*Exercise brief*
Lines in the listing below that include the word "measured" need to be copied.

Start of Data provided

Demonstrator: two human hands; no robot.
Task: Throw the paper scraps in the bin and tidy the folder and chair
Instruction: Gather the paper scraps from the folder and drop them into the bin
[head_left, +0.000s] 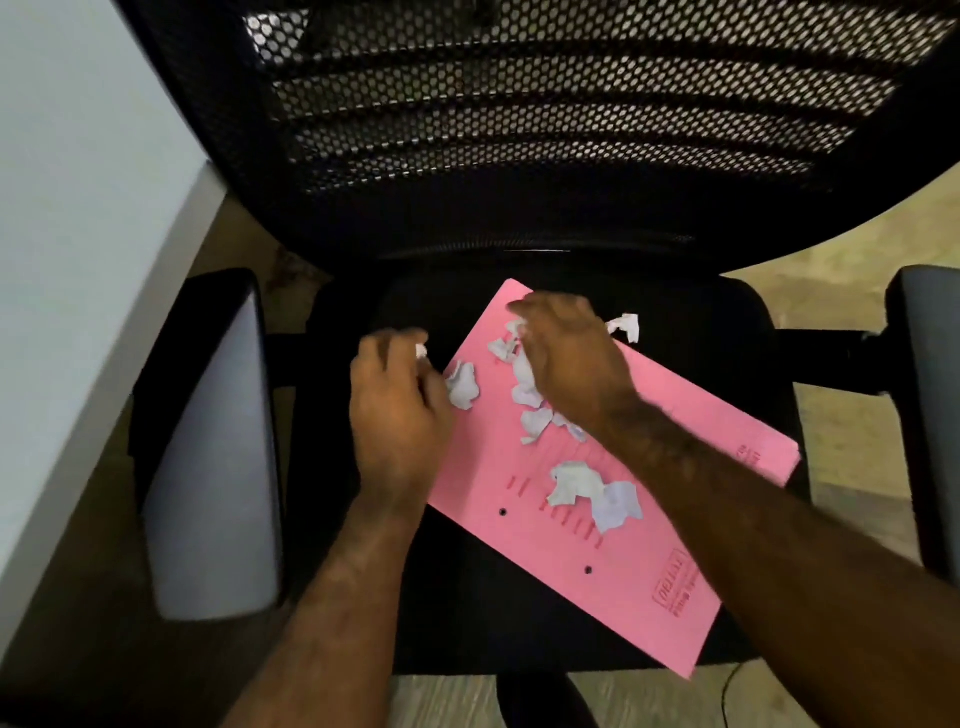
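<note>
A pink folder (623, 561) lies slanted on the black seat of an office chair (467, 613). Several crumpled white paper scraps (592, 493) are scattered across the folder. My left hand (397, 410) hovers at the folder's left edge, fingers curled around a small white scrap that peeks out at the top; another scrap (463, 384) lies just right of it. My right hand (569, 358) is over the folder's upper part, fingers down on a cluster of scraps, which it partly hides. One scrap (626, 327) sits at the folder's far edge.
The chair's black mesh backrest (545, 119) rises behind the seat. Grey armrests stand at the left (208, 457) and right (930, 405). A white desk edge (78, 234) runs along the left. Wooden floor (831, 291) shows around the chair.
</note>
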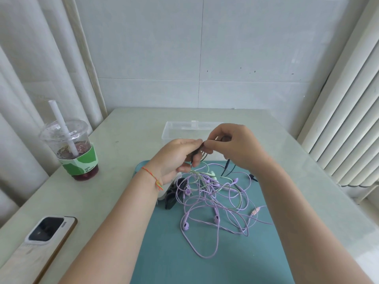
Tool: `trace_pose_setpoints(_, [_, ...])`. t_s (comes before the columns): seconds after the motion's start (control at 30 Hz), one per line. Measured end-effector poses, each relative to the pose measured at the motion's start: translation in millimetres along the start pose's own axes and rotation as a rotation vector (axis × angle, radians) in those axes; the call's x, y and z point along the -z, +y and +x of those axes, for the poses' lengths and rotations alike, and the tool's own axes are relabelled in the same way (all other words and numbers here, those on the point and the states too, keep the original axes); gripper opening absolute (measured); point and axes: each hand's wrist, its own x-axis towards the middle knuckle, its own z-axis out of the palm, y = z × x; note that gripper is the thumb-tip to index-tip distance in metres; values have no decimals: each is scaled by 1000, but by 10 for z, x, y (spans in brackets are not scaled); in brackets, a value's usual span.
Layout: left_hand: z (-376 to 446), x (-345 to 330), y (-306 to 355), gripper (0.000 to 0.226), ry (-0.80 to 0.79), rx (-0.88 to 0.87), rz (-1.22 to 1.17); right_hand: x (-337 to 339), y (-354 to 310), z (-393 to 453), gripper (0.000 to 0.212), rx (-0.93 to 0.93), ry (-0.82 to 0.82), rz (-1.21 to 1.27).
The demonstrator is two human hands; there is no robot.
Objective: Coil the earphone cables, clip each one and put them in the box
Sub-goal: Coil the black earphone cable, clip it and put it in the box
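My left hand (178,154) and my right hand (235,144) both pinch the black earphone cable (202,153) above the blue mat (184,263). The purple cables (215,203) lie tangled below. The clear box (174,130) sits behind my hands.

home-like room: tiled wall (246,48), curtain (30,68), blinds (348,119), iced drink cup (75,148), phone (41,238) on table (123,130)
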Motion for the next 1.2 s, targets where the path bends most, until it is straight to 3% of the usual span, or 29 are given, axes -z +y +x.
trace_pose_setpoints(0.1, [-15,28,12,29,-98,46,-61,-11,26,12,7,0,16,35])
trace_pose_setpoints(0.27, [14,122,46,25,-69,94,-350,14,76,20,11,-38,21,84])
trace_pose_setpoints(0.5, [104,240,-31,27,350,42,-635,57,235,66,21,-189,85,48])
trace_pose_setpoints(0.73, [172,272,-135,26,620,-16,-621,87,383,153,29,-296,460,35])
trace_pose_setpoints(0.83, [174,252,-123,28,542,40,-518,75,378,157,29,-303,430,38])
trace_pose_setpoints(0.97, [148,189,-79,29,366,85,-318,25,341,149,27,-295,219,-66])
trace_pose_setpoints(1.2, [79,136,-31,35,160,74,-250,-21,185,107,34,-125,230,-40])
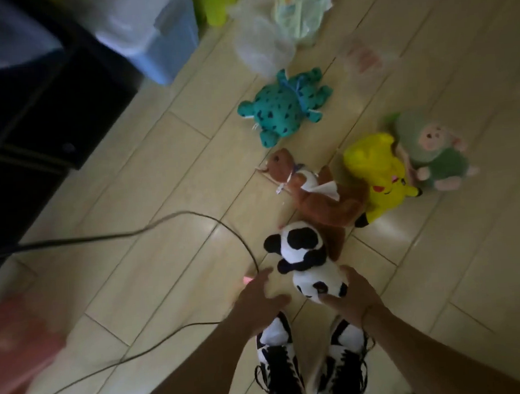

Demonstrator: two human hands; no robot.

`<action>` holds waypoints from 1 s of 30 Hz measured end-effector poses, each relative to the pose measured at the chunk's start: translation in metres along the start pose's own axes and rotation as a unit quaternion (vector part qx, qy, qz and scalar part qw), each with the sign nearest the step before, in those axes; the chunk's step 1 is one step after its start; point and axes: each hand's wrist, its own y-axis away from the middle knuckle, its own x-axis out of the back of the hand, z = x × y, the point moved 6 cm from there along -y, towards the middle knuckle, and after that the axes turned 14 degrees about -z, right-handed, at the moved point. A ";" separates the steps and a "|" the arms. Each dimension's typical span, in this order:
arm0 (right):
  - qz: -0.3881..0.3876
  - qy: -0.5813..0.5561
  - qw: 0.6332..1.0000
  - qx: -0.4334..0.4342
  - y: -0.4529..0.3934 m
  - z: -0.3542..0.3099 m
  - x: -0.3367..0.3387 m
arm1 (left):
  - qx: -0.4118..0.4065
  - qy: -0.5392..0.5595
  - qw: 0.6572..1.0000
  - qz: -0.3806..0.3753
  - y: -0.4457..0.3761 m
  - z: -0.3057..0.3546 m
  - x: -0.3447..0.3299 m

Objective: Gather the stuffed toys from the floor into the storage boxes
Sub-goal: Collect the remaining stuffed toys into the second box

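Note:
A black-and-white panda toy [305, 261] lies on the floor in front of my feet. My right hand [350, 298] grips its head, thumb below and fingers at its right side. My left hand [258, 297] hovers just left of the panda, fingers spread and holding nothing. Beyond the panda lie a brown toy [316, 193], a yellow toy [379, 177], a green-and-pink toy [435, 152] and a teal spotted toy [286, 103]. A pale blue storage box [164, 41] stands at the far left.
A dark cable [133, 235] loops across the tiled floor left of my hands. Dark furniture [35, 119] fills the upper left. Plastic bags [264, 44] lie at the far end. A pink object [18, 348] sits at the lower left. My shoes [281, 360] are below my hands.

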 end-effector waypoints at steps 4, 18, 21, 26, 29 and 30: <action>0.014 0.047 0.999 0.001 -0.085 0.016 -0.017 | -0.191 -0.079 0.974 0.094 -0.059 0.034 0.007; 0.097 -0.074 0.968 0.220 0.010 0.038 0.048 | -0.023 0.041 0.995 -0.083 -0.063 0.042 0.001; 0.367 -0.309 0.858 0.182 0.095 0.074 0.083 | -0.011 0.155 0.986 -0.054 -0.031 0.066 -0.030; 0.332 -0.643 0.673 0.156 0.160 0.111 0.039 | -0.010 0.190 0.981 -0.044 0.000 0.108 -0.125; 0.332 -0.642 0.669 0.174 0.188 0.130 0.021 | -0.001 0.153 0.982 -0.111 0.021 0.120 -0.201; 0.379 -0.621 0.671 0.144 0.202 0.148 0.017 | 0.007 0.124 0.981 -0.147 0.033 0.124 -0.228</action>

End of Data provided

*Result of this task*
Tool: `trace_pose_setpoints(_, [_, ...])`. t_s (comes before the columns): seconds after the motion's start (control at 30 Hz), one per line. Measured end-effector poses, each relative to the pose measured at the motion's start: translation in millimetres along the start pose's own axes and rotation as a rotation vector (axis × angle, radians) in those axes; the call's x, y and z point along the -z, +y and +x of those axes, for the poses' lengths and rotations alike, and the tool's own axes are relabelled in the same way (all other words and numbers here, those on the point and the states too, keep the original axes); gripper opening absolute (measured); point and axes: each hand's wrist, its own x-axis towards the middle knuckle, its own z-axis out of the palm, y = z × x; note that gripper is the thumb-tip to index-tip distance in metres; values have no decimals: each is scaled by 1000, but by 10 for z, x, y (spans in brackets are not scaled); in brackets, a value's usual span.
`<action>` holds waypoints from 1 s of 30 Hz measured end-effector poses, each relative to the pose measured at the chunk's start: translation in metres along the start pose's own axes and rotation as a unit quaternion (vector part qx, qy, qz and scalar part qw), each with the sign nearest the step before, in those axes; the chunk's step 1 is one step after its start; point and axes: each hand's wrist, its own y-axis away from the middle knuckle, its own x-axis out of the back of the hand, z = x × y, the point moved 6 cm from there along -y, towards the middle knuckle, and after that the axes turned 14 degrees about -z, right-handed, at the moved point. A ";" separates the steps and a "|" the arms. Each dimension's typical span, in this order:

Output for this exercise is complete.